§ EXERCISE DESCRIPTION
All of the records that follow need to be copied word for word, without the pictures.

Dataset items
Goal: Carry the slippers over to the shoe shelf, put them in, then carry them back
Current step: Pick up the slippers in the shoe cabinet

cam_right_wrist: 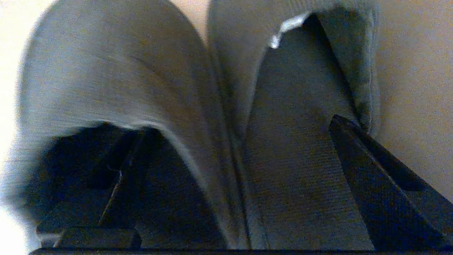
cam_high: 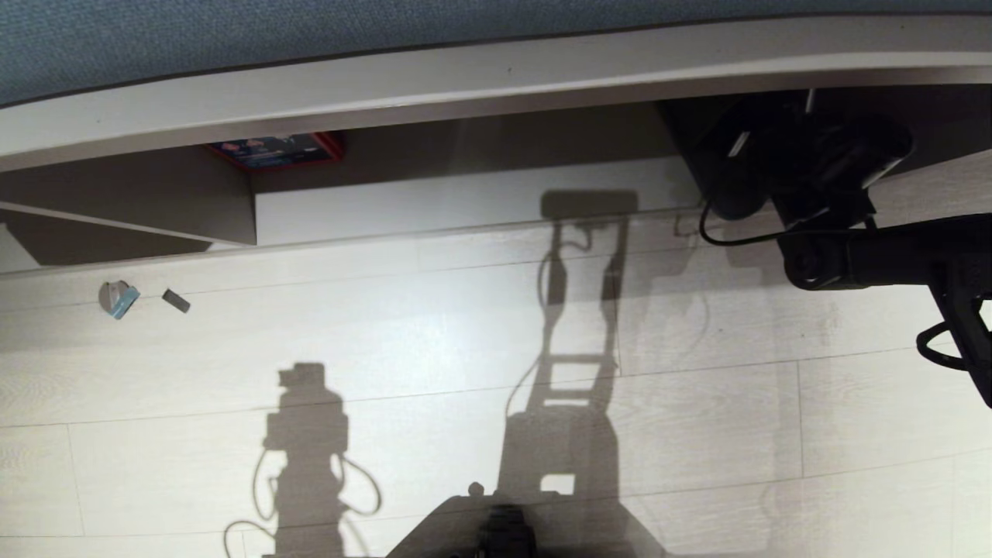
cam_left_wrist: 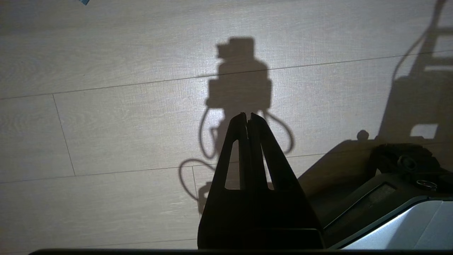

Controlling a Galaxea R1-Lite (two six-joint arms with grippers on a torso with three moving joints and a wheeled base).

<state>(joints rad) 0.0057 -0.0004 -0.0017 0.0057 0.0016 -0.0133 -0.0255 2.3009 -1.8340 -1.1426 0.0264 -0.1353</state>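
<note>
The slippers (cam_right_wrist: 116,71) lie side by side, grey-blue fabric with their toes pointing away from the camera, filling the right wrist view. My right gripper (cam_right_wrist: 235,127) is open wide around them. One finger (cam_right_wrist: 120,170) sits inside the opening of one slipper, and the other finger (cam_right_wrist: 361,159) rests on the insole (cam_right_wrist: 293,117) of its mate. In the head view my right arm (cam_high: 852,256) reaches into the dark right part of the shoe shelf (cam_high: 465,194) and hides the slippers there. My left gripper (cam_left_wrist: 247,115) is shut and empty, parked above the floor.
An upright panel (cam_high: 232,201) with a red box (cam_high: 279,151) behind it splits the shelf on the left. The shelf's top board (cam_high: 496,77) overhangs the recess. Two small bits (cam_high: 118,298) lie on the pale plank floor. My base (cam_high: 504,535) is at the near edge.
</note>
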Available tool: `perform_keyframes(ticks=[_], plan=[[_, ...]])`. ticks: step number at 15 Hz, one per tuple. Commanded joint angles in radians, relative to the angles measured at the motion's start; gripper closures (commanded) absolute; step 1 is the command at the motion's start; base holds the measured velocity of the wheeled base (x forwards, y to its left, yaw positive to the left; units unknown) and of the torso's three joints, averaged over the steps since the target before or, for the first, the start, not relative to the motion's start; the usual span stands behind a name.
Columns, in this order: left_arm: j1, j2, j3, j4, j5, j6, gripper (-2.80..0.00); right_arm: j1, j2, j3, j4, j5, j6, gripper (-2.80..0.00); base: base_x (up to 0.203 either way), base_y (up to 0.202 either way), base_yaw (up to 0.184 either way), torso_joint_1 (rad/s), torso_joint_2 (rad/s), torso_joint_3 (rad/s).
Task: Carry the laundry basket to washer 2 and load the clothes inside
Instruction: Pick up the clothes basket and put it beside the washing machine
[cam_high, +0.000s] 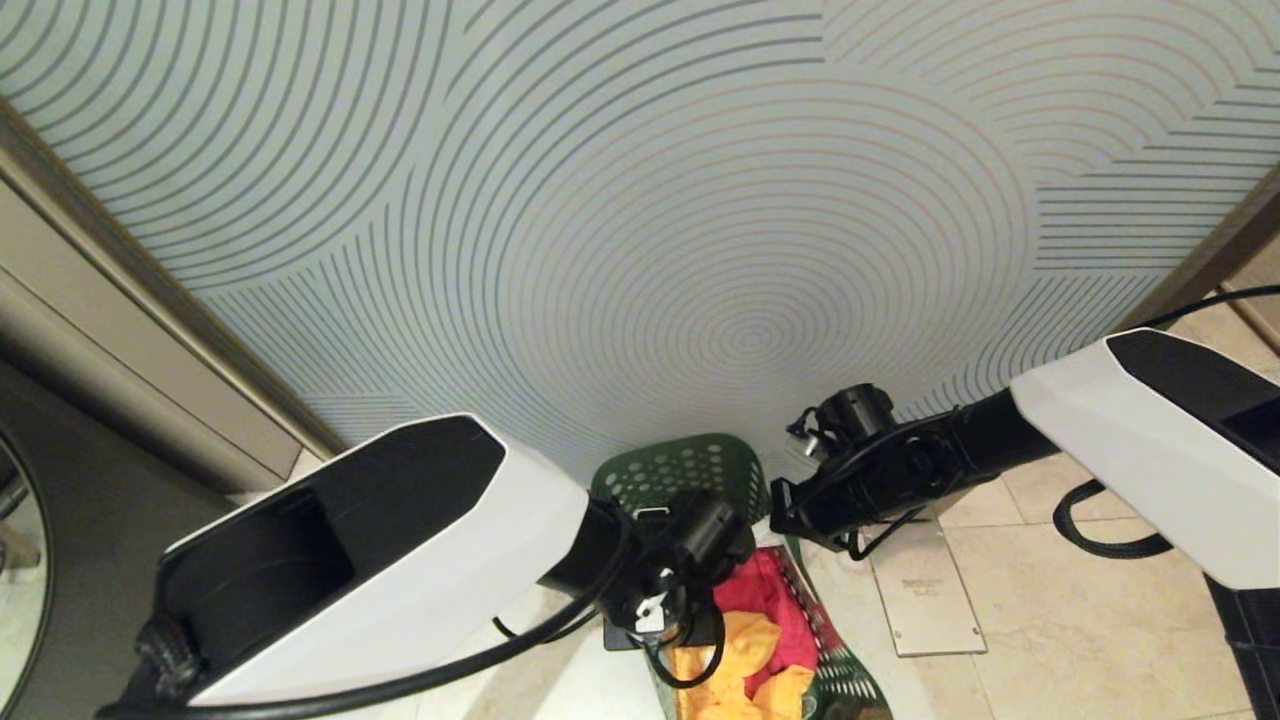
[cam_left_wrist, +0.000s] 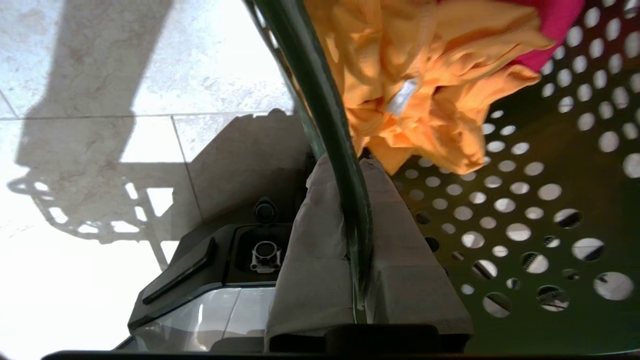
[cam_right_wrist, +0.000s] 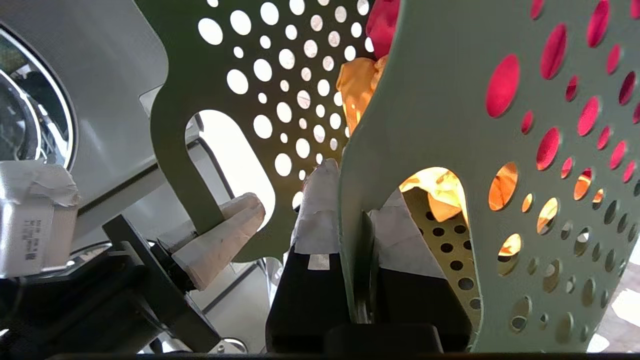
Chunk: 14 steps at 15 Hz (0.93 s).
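Observation:
The laundry basket (cam_high: 690, 468), dark green and full of round holes, stands on the floor between my arms. Inside lie the clothes: a yellow garment (cam_left_wrist: 410, 75) and a pink-red one (cam_high: 775, 605). My left gripper (cam_left_wrist: 347, 162) is shut on the basket's rim, one taped finger inside and one outside. My right gripper (cam_right_wrist: 357, 180) is shut on the opposite wall (cam_right_wrist: 450, 100) beside an oval handle cut-out. A chrome-ringed round washer door (cam_right_wrist: 50, 105) shows past the basket. Its label is out of view, so I cannot tell whether it is washer 2.
A wall panel with curved line patterns (cam_high: 700, 250) fills the space ahead. A metal plate (cam_high: 925, 600) lies on the beige tiles to the right of the basket. My own base (cam_left_wrist: 200, 280) sits just below the left gripper. A round door edge (cam_high: 20, 560) shows at far left.

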Motion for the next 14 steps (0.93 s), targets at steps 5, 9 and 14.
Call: perform_keyframes(ticks=[5,9,14], plan=[[0.001,-0.091,-0.013,0.038,-0.082,-0.075,0.0,0.004,-0.074,0.034,0.001,0.004,0.006,0.0,0.0,0.0,0.0,0.0,0.0,0.0],[0.005,-0.193,-0.006,0.078,-0.165,-0.109,0.0,0.024,-0.154,0.057,0.002,0.004,0.045,0.0,0.0,0.0,0.0,0.0,0.0,0.0],[0.005,-0.278,-0.002,0.167,-0.217,-0.108,0.0,0.082,-0.266,0.14,0.003,-0.004,0.075,0.0,0.0,0.0,0.0,0.0,0.0,0.0]])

§ RESPONSE TO THE TASK
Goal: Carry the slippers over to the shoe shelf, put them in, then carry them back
Current step: Pick up the slippers in the shoe cabinet

cam_right_wrist: 
cam_high: 
cam_left_wrist: 

Controlling a Galaxea R1-Lite (two six-joint arms with grippers on a torso with three moving joints and a wheeled base).

<state>(joints rad) 0.0057 -0.0004 -0.0017 0.0057 0.0016 -0.0133 -0.0255 2.3009 -1.8340 -1.1426 0.0264 -0.1353</state>
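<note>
The slippers (cam_right_wrist: 116,71) lie side by side, grey-blue fabric with their toes pointing away from the camera, filling the right wrist view. My right gripper (cam_right_wrist: 235,127) is open wide around them. One finger (cam_right_wrist: 120,170) sits inside the opening of one slipper, and the other finger (cam_right_wrist: 361,159) rests on the insole (cam_right_wrist: 293,117) of its mate. In the head view my right arm (cam_high: 852,256) reaches into the dark right part of the shoe shelf (cam_high: 465,194) and hides the slippers there. My left gripper (cam_left_wrist: 247,115) is shut and empty, parked above the floor.
An upright panel (cam_high: 232,201) with a red box (cam_high: 279,151) behind it splits the shelf on the left. The shelf's top board (cam_high: 496,77) overhangs the recess. Two small bits (cam_high: 118,298) lie on the pale plank floor. My base (cam_high: 504,535) is at the near edge.
</note>
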Available tool: `perform_keyframes(ticks=[_], plan=[[_, ...]])`. ticks: step number at 15 Hz, one per tuple. Commanded joint angles in radians, relative to the angles measured at the motion's start; gripper closures (commanded) absolute; step 1 is the command at the motion's start; base holds the measured velocity of the wheeled base (x forwards, y to its left, yaw positive to the left; units unknown) and of the torso's three joints, averaged over the steps since the target before or, for the first, the start, not relative to the motion's start; the usual span stands behind a name.
Columns, in this order: left_arm: j1, j2, j3, j4, j5, j6, gripper (-2.80..0.00); right_arm: j1, j2, j3, j4, j5, j6, gripper (-2.80..0.00); base: base_x (up to 0.203 either way), base_y (up to 0.202 either way), base_yaw (up to 0.184 either way), torso_joint_1 (rad/s), torso_joint_2 (rad/s), torso_joint_3 (rad/s).
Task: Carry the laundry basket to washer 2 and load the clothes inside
Instruction: Pick up the clothes basket and put it beside the washing machine
[cam_high, +0.000s] 
[cam_left_wrist, +0.000s] 
[cam_right_wrist, +0.000s] 
Chunk: 14 steps at 15 Hz (0.93 s).
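Observation:
The laundry basket (cam_high: 690, 468), dark green and full of round holes, stands on the floor between my arms. Inside lie the clothes: a yellow garment (cam_left_wrist: 410, 75) and a pink-red one (cam_high: 775, 605). My left gripper (cam_left_wrist: 347, 162) is shut on the basket's rim, one taped finger inside and one outside. My right gripper (cam_right_wrist: 357, 180) is shut on the opposite wall (cam_right_wrist: 450, 100) beside an oval handle cut-out. A chrome-ringed round washer door (cam_right_wrist: 50, 105) shows past the basket. Its label is out of view, so I cannot tell whether it is washer 2.
A wall panel with curved line patterns (cam_high: 700, 250) fills the space ahead. A metal plate (cam_high: 925, 600) lies on the beige tiles to the right of the basket. My own base (cam_left_wrist: 200, 280) sits just below the left gripper. A round door edge (cam_high: 20, 560) shows at far left.
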
Motion for the next 14 steps (0.93 s), targets at steps 5, 9 and 14.
Call: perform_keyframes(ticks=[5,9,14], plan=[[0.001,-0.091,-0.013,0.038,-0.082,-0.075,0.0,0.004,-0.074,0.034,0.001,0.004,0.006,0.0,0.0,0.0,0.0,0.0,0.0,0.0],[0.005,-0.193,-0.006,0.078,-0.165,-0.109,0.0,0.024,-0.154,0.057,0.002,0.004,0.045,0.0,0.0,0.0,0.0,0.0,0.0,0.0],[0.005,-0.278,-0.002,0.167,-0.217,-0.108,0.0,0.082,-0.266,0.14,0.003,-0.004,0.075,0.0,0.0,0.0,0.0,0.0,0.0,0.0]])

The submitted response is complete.